### Your goal
From the listing that follows, extract every line and set it down unaltered.

= Beginning of Section =

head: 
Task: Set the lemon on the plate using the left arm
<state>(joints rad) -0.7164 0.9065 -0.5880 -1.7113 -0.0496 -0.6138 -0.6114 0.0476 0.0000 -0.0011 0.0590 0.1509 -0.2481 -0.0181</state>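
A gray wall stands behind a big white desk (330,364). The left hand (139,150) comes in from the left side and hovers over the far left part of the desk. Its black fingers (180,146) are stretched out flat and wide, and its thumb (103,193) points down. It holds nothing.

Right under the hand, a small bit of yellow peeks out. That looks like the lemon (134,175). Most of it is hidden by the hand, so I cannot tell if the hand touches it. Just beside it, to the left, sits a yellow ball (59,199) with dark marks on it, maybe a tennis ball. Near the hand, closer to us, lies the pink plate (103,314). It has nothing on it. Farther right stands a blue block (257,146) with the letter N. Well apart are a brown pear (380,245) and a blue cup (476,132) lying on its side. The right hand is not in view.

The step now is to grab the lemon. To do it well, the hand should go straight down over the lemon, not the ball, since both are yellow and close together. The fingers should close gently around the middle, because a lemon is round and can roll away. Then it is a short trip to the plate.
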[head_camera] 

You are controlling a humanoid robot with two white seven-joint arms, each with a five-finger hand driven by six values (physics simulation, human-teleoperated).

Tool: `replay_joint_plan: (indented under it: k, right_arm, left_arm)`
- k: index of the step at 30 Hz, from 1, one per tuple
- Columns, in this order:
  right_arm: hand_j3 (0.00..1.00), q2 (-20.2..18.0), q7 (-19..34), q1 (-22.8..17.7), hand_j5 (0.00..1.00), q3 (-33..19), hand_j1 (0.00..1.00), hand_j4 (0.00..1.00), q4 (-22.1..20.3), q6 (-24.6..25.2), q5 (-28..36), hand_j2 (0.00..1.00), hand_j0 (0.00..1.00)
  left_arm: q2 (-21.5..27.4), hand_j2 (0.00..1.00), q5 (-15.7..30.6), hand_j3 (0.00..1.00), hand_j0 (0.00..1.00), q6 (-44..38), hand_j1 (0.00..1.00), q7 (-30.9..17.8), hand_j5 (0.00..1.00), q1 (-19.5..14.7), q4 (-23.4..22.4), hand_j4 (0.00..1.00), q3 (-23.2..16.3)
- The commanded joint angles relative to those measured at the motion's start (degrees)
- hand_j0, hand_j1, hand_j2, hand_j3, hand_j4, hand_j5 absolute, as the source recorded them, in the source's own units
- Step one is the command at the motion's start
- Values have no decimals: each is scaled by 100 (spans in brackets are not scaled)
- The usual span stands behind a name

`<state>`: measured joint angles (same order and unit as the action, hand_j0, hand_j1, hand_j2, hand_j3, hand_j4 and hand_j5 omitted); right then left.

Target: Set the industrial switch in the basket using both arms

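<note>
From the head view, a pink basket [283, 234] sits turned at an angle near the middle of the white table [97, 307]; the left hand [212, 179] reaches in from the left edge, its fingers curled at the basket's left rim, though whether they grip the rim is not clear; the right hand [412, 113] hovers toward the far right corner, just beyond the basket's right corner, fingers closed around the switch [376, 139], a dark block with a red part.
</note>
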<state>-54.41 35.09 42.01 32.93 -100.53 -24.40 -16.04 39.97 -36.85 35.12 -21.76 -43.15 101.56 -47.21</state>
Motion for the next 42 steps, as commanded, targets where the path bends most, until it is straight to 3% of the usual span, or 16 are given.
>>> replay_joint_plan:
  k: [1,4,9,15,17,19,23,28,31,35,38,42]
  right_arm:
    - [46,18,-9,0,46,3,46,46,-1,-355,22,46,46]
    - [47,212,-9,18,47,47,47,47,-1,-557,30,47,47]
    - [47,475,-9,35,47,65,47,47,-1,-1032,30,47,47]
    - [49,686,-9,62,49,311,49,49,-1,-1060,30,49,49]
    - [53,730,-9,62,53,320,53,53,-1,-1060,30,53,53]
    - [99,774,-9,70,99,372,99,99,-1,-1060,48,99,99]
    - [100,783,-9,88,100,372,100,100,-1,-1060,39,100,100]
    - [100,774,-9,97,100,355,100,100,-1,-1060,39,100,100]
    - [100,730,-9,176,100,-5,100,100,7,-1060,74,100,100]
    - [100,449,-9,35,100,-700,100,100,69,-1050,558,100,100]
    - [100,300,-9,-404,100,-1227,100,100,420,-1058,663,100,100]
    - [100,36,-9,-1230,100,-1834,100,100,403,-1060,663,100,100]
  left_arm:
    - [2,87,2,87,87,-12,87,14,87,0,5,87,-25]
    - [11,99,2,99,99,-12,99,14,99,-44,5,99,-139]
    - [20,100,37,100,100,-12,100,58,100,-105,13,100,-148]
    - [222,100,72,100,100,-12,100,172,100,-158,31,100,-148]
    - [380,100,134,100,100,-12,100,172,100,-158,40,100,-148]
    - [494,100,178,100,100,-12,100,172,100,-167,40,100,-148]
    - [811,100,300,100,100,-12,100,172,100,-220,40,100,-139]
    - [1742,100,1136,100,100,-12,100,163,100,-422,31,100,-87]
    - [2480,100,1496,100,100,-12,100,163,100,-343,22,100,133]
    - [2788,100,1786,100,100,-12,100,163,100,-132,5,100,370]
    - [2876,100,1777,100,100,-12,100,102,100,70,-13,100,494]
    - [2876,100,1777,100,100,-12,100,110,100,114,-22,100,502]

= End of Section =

### Solution for this task
head: 
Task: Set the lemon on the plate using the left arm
<state>(joints rad) -0.7164 0.9065 -0.5880 -1.7113 -0.0496 -0.6138 -0.6114 0.0476 0.0000 -0.0011 0.0590 0.1509 -0.2481 -0.0181</state>
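A gray wall stands behind a big white desk (330,364). The left hand (139,150) comes in from the left side and hovers over the far left part of the desk. Its black fingers (180,146) are stretched out flat and wide, and its thumb (103,193) points down. It holds nothing.

Right under the hand, a small bit of yellow peeks out. That looks like the lemon (134,175). Most of it is hidden by the hand, so I cannot tell if the hand touches it. Just beside it, to the left, sits a yellow ball (59,199) with dark marks on it, maybe a tennis ball. Near the hand, closer to us, lies the pink plate (103,314). It has nothing on it. Farther right stands a blue block (257,146) with the letter N. Well apart are a brown pear (380,245) and a blue cup (476,132) lying on its side. The right hand is not in view.

The step now is to grab the lemon. To do it well, the hand should go straight down over the lemon, not the ball, since both are yellow and close together. The fingers should close gently around the middle, because a lemon is round and can roll away. Then it is a short trip to the plate.
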[head_camera] 

You are controlling a humanoid robot with two white seven-joint arms, each with a five-finger hand driven by six values (physics simulation, human-teleoperated).

Tool: `replay_joint_plan: (indented under it: k, right_arm, left_arm)`
- k: index of the step at 30 Hz, from 1, one per tuple
- Columns, in this order:
  right_arm: hand_j3 (0.00..1.00), q2 (-20.2..18.0), q7 (-19..34), q1 (-22.8..17.7), hand_j5 (0.00..1.00), q3 (-33..19), hand_j1 (0.00..1.00), hand_j4 (0.00..1.00), q4 (-22.1..20.3), q6 (-24.6..25.2), q5 (-28..36), hand_j2 (0.00..1.00), hand_j0 (0.00..1.00)
  left_arm: q2 (-21.5..27.4), hand_j2 (0.00..1.00), q5 (-15.7..30.6), hand_j3 (0.00..1.00), hand_j0 (0.00..1.00), q6 (-44..38), hand_j1 (0.00..1.00), q7 (-30.9..17.8), hand_j5 (0.00..1.00), q1 (-19.5..14.7), q4 (-23.4..22.4), hand_j4 (0.00..1.00), q3 (-23.2..16.3)
- The commanded joint angles relative to those measured at the motion's start (degrees)
- hand_j0, hand_j1, hand_j2, hand_j3, hand_j4, hand_j5 absolute, as the source recorded them, in the source's own units
- Step one is the command at the motion's start
- Values have no decimals: each is scaled by 100 (spans in brackets are not scaled)
- The usual span stands behind a name

`<state>`: measured joint angles (same order and unit as the action, hand_j0, hand_j1, hand_j2, hand_j3, hand_j4 and hand_j5 omitted); right then left.

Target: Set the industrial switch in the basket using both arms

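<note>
From the head view, a pink basket [283, 234] sits turned at an angle near the middle of the white table [97, 307]; the left hand [212, 179] reaches in from the left edge, its fingers curled at the basket's left rim, though whether they grip the rim is not clear; the right hand [412, 113] hovers toward the far right corner, just beyond the basket's right corner, fingers closed around the switch [376, 139], a dark block with a red part.
</note>
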<state>-54.41 35.09 42.01 32.93 -100.53 -24.40 -16.04 39.97 -36.85 35.12 -21.76 -43.15 101.56 -47.21</state>
Motion for the next 42 steps, as commanded, targets where the path bends most, until it is straight to 3% of the usual span, or 16 are given.
>>> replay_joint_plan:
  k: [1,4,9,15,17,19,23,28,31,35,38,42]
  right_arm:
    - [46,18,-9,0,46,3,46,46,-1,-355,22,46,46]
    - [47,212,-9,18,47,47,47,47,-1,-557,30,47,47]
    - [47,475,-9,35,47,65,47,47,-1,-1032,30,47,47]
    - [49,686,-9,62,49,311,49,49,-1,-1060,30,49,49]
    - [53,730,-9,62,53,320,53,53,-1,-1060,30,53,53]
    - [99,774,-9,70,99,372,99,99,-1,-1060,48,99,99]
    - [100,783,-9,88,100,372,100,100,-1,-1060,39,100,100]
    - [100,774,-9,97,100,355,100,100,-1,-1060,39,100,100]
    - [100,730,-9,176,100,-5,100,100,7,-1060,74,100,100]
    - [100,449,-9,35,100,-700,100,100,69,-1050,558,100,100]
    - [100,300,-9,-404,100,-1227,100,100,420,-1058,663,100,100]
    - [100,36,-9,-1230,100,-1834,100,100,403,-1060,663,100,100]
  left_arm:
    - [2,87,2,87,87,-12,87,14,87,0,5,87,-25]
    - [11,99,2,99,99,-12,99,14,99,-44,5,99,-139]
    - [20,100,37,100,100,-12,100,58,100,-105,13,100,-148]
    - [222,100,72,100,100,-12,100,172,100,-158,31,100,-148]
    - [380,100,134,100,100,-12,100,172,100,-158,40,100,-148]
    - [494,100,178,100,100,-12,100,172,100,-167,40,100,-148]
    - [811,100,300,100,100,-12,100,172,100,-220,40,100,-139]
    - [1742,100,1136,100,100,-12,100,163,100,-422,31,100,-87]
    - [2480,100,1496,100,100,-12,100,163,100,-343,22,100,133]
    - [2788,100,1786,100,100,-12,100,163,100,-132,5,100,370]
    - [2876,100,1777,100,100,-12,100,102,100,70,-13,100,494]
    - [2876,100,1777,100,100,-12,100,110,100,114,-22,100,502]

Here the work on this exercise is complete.